Everett Eyecare Center in Everett provides treatment, consultation and referrals for these common vision correction surgeries and procedures.

Vision correction is a general term used to describe a variety of optometric techniques for correcting less-than-perfect vision. For your convenience, we have included a brief description of some of the most common vision correction procedures offered at Everett Eyecare Center in Everett. For more specific information about lenses and frames or contacts, please visit their respective pages.

Cataract Surgery

Cataract surgery is one of the most common surgical procedures, used to correct the cloudiness in the lens of the eye.  With specialty types of Intraocular lenses (IOL), your high astigmatism and most of your presbyopia ( condition where your need a bifocal or reading glasses) can be helped.  For lower amounts of astigmatism, relaxing incisions can be used.  We, at the Everett Eyecare Center, can guide you to the surgeon that would best suit your needs and also do your postoperative care.

 Lasik

LASIK (Laser-Assisted in Situ Keratomileusis) is a surgical procedure that uses a laser beam to reshape the cornea. Patients who are nearsighted, farsighted or astigmatic may benefit from this type of procedure.
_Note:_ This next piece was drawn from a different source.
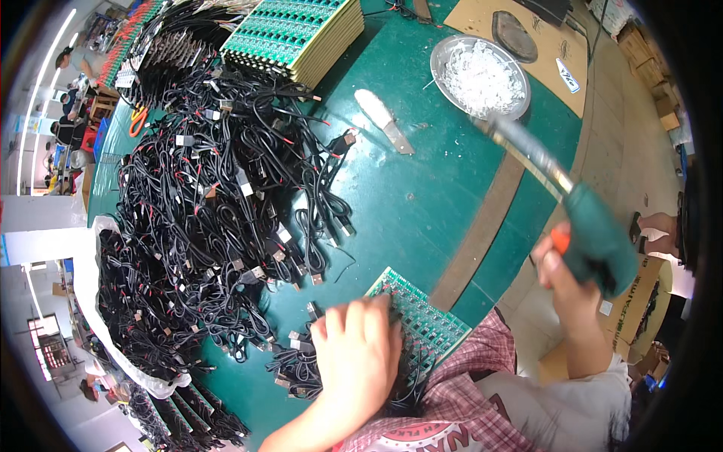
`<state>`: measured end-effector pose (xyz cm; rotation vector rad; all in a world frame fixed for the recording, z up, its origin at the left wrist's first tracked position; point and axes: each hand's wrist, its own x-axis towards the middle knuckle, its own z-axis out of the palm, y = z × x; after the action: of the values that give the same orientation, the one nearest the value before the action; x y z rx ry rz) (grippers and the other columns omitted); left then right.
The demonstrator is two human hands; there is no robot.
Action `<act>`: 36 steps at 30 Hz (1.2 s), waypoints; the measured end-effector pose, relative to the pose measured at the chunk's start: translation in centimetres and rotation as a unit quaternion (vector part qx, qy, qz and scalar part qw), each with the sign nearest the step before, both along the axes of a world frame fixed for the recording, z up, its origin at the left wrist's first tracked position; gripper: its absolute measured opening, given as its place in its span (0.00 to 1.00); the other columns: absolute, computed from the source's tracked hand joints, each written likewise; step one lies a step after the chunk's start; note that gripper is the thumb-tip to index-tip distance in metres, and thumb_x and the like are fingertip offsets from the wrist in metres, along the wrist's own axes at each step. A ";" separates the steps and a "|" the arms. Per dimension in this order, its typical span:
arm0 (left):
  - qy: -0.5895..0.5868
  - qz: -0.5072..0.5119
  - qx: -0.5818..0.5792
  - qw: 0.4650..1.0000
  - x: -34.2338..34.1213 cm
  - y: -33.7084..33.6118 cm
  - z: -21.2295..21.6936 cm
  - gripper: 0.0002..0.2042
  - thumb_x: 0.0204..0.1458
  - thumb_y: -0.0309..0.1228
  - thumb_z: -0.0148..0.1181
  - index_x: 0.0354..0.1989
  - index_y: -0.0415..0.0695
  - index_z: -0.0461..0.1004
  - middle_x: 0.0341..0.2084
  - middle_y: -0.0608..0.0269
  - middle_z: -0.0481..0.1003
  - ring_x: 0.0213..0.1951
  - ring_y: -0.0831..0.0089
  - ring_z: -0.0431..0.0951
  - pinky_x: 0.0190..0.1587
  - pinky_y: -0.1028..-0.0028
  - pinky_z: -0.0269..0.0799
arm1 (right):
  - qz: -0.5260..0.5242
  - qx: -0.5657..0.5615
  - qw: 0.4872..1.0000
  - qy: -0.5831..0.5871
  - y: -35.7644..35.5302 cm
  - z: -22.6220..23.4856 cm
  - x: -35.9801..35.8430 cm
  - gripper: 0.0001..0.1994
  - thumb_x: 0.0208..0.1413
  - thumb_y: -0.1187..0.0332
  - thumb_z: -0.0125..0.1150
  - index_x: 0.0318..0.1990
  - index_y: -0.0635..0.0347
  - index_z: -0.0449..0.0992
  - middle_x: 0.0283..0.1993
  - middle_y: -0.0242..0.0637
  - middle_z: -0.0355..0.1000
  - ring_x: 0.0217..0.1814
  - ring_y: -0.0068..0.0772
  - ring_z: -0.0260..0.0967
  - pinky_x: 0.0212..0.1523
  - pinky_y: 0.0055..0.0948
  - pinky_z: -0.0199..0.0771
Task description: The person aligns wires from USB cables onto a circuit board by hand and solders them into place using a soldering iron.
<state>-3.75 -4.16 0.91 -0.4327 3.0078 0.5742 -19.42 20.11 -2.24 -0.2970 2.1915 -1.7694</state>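
the green table [422, 196] fills most of the view, with a brown strip running across it on the right. the biggest thing on it is a sprawling heap of black cables [203, 203] with red and white wires and metal plugs, covering the left half; part of it spills into a white plastic bag [90, 294] at the left edge. at the top lies a stack of green circuit panels [301, 34], and to its right a sheet of brown cardboard [482, 22] with a round metal bowl [480, 77] of white bits touching its lower edge. a pale-handled knife [382, 119] lies alone on the bare table between the stack and the bowl. near the lower edge, a single green circuit panel [422, 316] sits at the table's front edge, just beside a small bunch of cables. the left hand [358, 354] lies flat on that panel, fingers spread and pressing down, not closed around anything. the right hand [565, 275] is raised to the right, off the table's edge, its fingers wrapped tight around the green grip of a hot glue gun [580, 218], thumb by the orange trigger; the gun's long barrel points up and left toward the bowl.
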 end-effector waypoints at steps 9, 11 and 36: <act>-0.082 -0.140 0.022 0.986 2.0 -2.2 3.4 0.23 0.47 0.27 0.69 0.55 0.45 0.78 0.56 0.52 0.74 0.57 0.53 0.72 0.55 0.54 0.70 | 0.021 -0.047 0.993 -0.106 0.4 0.1 3.8 0.19 0.62 0.74 0.58 0.59 0.58 0.64 0.38 0.41 0.73 0.27 0.21 0.65 0.28 0.24 0.67; 0.055 -0.071 -0.044 0.995 -0.8 -4.5 3.7 0.27 0.41 0.20 0.69 0.56 0.47 0.79 0.57 0.46 0.72 0.58 0.49 0.72 0.57 0.54 0.70 | 0.024 -0.053 0.994 -0.093 0.6 -0.1 4.1 0.19 0.62 0.75 0.57 0.58 0.58 0.64 0.37 0.41 0.73 0.28 0.21 0.65 0.28 0.25 0.68; -0.196 0.180 0.597 0.757 -1.6 -2.2 8.2 0.04 0.57 0.17 0.58 0.40 0.35 0.76 0.28 0.56 0.80 0.26 0.76 0.79 0.28 0.78 0.76 | 0.195 0.037 0.968 -0.153 -1.3 3.6 4.4 0.03 0.54 0.77 0.61 0.35 0.62 0.78 0.32 0.39 0.75 0.33 0.34 0.73 0.35 0.34 0.73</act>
<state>-5.33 -6.41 9.12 -0.8204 1.6127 1.8914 -15.04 18.83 1.32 -0.3779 1.8280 -1.4106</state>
While millions of patients have seen successful results from LASIK, the procedure is not right for everyone. Your optometrist will need to thoroughly examine your eyes to determine which type of vision correction best fits your needs.

Low Vision Therapy

Low vision is a general term that refers to a partial loss of vision that cannot be adequately corrected with eyeglasses, contact lenses, medications or surgery. Common causes of low vision include macular degeneration, diabetic retinopathy, inherited retinal degenerative diseases, glaucoma and optic nerve atrophy.

Low vision therapy typically includes an evaluation of the patient’s visual abilities, prescription of low vision devices and training in their use. The goal is to maximize the use of the patient’s available vision for reading, writing, hobbies and work-related tasks such as working at a computer.